In China, meanwhile, regulators have stepped in to stanch a capital flight accelerated by the weakening of the renminbi. Last October, China’s State Administration of Foreign Exchange announced it was putting a halt to “exuberant” overseas deals, a clampdown that has especially affected transactions that are particularly large or represent unusual diversification beyond a company’s existing area of business.
The new regulations may have brought about the collapse of Chinese metals group Xinke’s bid for Voltage Pictures and torpedoed Wanda’s purchase of DCP; both acquisitions might have struck regulators as a step too far outside the buyers’ core business. The capital controls also reportedly helped sink a Chinese bid for control of MGM.
But the new regulations and political climate are likely not the only reasons for a slowdown in China-Hollywood deal-making.
“We have seen Chinese companies walk away from deals when they open up the books, do their due diligence, and find that the assets are not there or the business is not in the shape they previously believed it to be,” one Beijing-based financier told Variety, adding that, in such cases, “the capital controls are a very convenient excuse” to halt the transaction.
Moreover, Chinese companies like Alibaba and Wanda already own foreign assets and enjoy foreign revenues that could be used to finance their foreign M&A activity.

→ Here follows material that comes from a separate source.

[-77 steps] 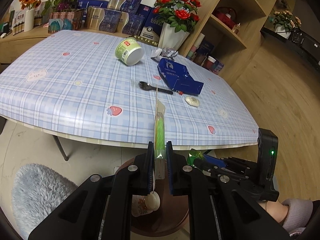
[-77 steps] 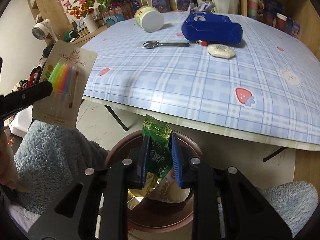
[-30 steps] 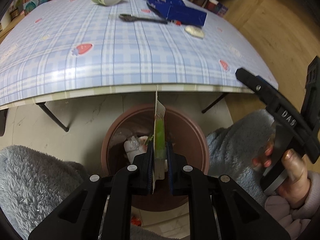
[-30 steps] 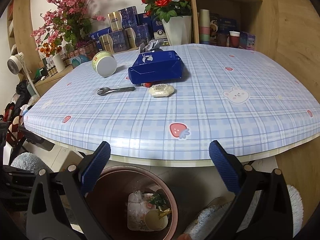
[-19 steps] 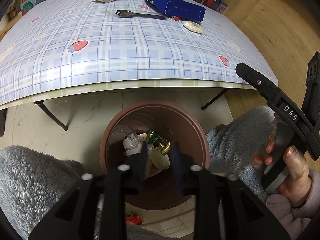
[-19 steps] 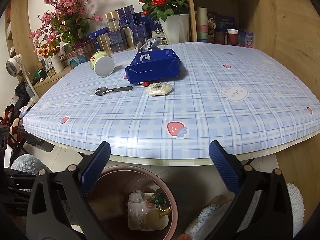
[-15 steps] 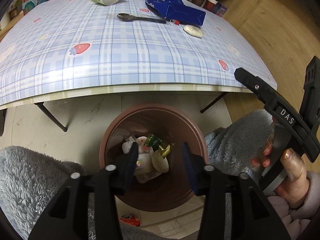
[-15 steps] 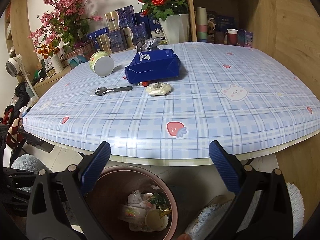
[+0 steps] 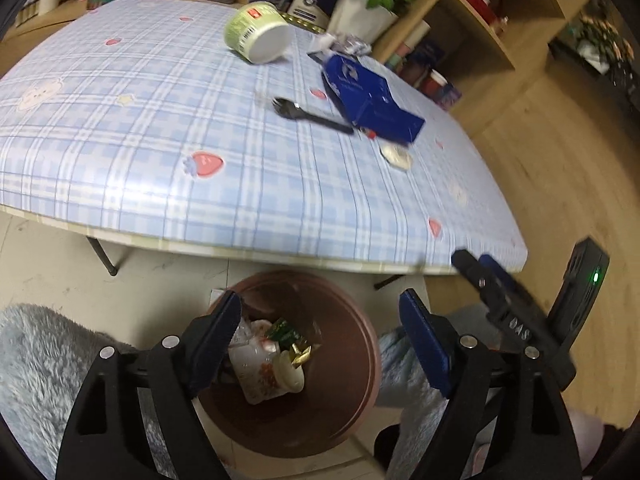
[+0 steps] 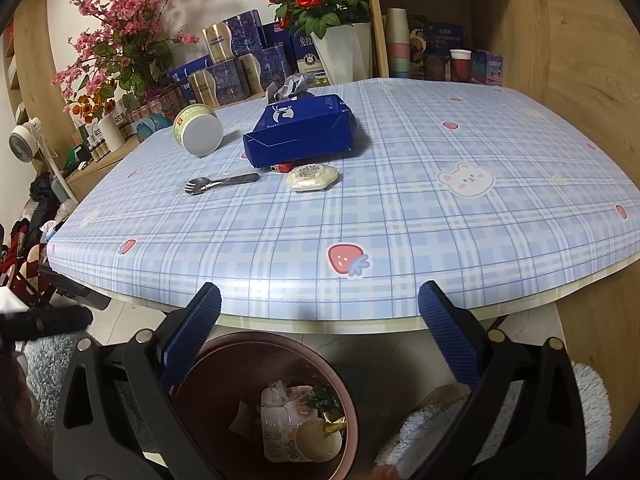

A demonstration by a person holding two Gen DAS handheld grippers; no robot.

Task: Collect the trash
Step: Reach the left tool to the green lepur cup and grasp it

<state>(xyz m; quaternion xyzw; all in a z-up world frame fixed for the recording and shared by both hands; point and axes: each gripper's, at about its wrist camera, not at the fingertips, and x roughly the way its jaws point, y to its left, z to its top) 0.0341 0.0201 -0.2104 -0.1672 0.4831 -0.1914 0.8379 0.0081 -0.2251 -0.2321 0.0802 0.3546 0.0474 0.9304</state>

Wanda used its U.S.-based (and dollar-based) AMC to acquire Carmike, British exhibitor Odeon-UCI, and the Nordic Cinema Group last year. With the real-estate giant’s assets pegged at $115 billion, it’s hard to tell why Chinese officials would consider Wanda’s purchase of DCP to be too big of a financial stretch.
Officials in Beijing could be using the new regulations as a way to pressure the Chinese entertainment industry to up its game on the creative and content side, rather than relying on overseas takeovers, co-productions, and corporate joint ventures to drive growth.

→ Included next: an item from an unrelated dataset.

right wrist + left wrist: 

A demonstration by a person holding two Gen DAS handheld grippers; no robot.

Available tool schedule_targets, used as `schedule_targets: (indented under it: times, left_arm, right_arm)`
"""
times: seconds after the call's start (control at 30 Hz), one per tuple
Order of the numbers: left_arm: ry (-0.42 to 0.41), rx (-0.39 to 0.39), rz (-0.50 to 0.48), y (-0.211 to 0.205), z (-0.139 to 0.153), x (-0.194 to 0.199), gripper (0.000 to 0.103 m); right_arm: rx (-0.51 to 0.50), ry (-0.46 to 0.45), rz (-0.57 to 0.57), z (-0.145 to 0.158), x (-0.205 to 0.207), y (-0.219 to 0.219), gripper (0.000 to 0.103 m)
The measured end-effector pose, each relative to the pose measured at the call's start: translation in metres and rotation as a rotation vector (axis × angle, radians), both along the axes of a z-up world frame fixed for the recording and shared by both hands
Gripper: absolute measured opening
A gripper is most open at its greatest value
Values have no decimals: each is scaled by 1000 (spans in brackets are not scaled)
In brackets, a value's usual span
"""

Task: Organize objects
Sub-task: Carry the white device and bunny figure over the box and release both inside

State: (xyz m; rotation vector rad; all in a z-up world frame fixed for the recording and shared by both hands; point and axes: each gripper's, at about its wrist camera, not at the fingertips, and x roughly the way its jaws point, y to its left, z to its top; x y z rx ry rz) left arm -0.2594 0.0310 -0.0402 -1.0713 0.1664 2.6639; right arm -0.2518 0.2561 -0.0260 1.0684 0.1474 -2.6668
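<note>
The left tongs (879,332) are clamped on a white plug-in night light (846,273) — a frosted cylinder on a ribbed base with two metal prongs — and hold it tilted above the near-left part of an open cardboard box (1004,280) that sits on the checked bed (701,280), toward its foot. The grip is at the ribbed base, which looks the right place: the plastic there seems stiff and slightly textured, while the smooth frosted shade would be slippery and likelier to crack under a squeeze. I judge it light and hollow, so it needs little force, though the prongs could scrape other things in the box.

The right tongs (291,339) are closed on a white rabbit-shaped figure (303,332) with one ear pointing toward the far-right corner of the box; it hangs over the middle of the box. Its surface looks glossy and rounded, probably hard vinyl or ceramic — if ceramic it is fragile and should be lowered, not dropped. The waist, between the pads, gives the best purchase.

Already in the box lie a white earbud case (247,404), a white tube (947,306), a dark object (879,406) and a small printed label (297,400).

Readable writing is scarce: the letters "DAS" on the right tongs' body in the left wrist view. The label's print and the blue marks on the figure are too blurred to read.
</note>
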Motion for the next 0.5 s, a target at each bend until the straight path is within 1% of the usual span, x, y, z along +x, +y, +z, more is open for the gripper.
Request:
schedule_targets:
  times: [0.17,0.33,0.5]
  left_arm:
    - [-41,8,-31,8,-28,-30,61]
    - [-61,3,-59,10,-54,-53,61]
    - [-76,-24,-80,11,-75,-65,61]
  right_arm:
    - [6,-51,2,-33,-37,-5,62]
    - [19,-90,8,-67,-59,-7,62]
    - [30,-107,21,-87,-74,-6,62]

“The problem now recognized by the regulator is that Chinese companies are not making the films that the rest of the world wants to watch,” says Beijing-based lawyer Mathew Alderson at Harris Bricken. “We get a clue to this thinking from the TV sector, where TV formats have, since July last year, become taboo if the underlying IP is not Chinese-owned. The move is not anti-foreign but is rather about energizing inefficient, uncreative Chinese companies that are simply achieving growth through acquisition.”
This means that sensible deals with Hollywood — those that are correctly priced and relevant — are likely to pass muster with Chinese authorities. Indeed, there are talks underway, in the U.S. and elsewhere.
Besides Recon’s deal for Millennium — for a price significantly below Millennium’s $300 million asking price — China’s HeHe Pictures is buying sales agent Fortissimo from its Netherlands bankruptcy administrators and is in the market for other overseas assets. Chinese investors have been courted by Europe’s Wild Bunch. And respected Hollywood indie Good Universe recently held talks with Chinese backers on raising $50 million, though Good Universe chairman Joe Drake says those talks have run their course.
A closer relationship between international sales and production companies and Chinese players is logical, given the growing importance of the Chinese box office, particularly for certain kinds of movies.
Chinese grosses for Constantin’s “Resident Evil: The Final Chapter” and Revolution Studios’ “XXX: The Return of Xander Cage” outstripped those films’ takes in North America. Millennium’s “The Expendables III” made $73 million in China, about $33 million more than its Stateside haul.
A number of Western companies have linked with Chinese partners to expand their reach in China, the world’s second-biggest theatrical territory, after the U.S. Lionsgate has Chinese slate funding; Regency Enterprises has Chinese funding for a partial slate and saw “Assassin’s Creed” recently open to $18 million in the territory. EuropaCorp is 28% owned by China’s Fundamental Films, and IM Global is now owned by Tang Media.
For leading indie players, having a well-heeled Chinese partner to help with market access, finance, co-production, and marketing makes sense. So expect the deal-making to continue — but the fanfare to be less exuberant.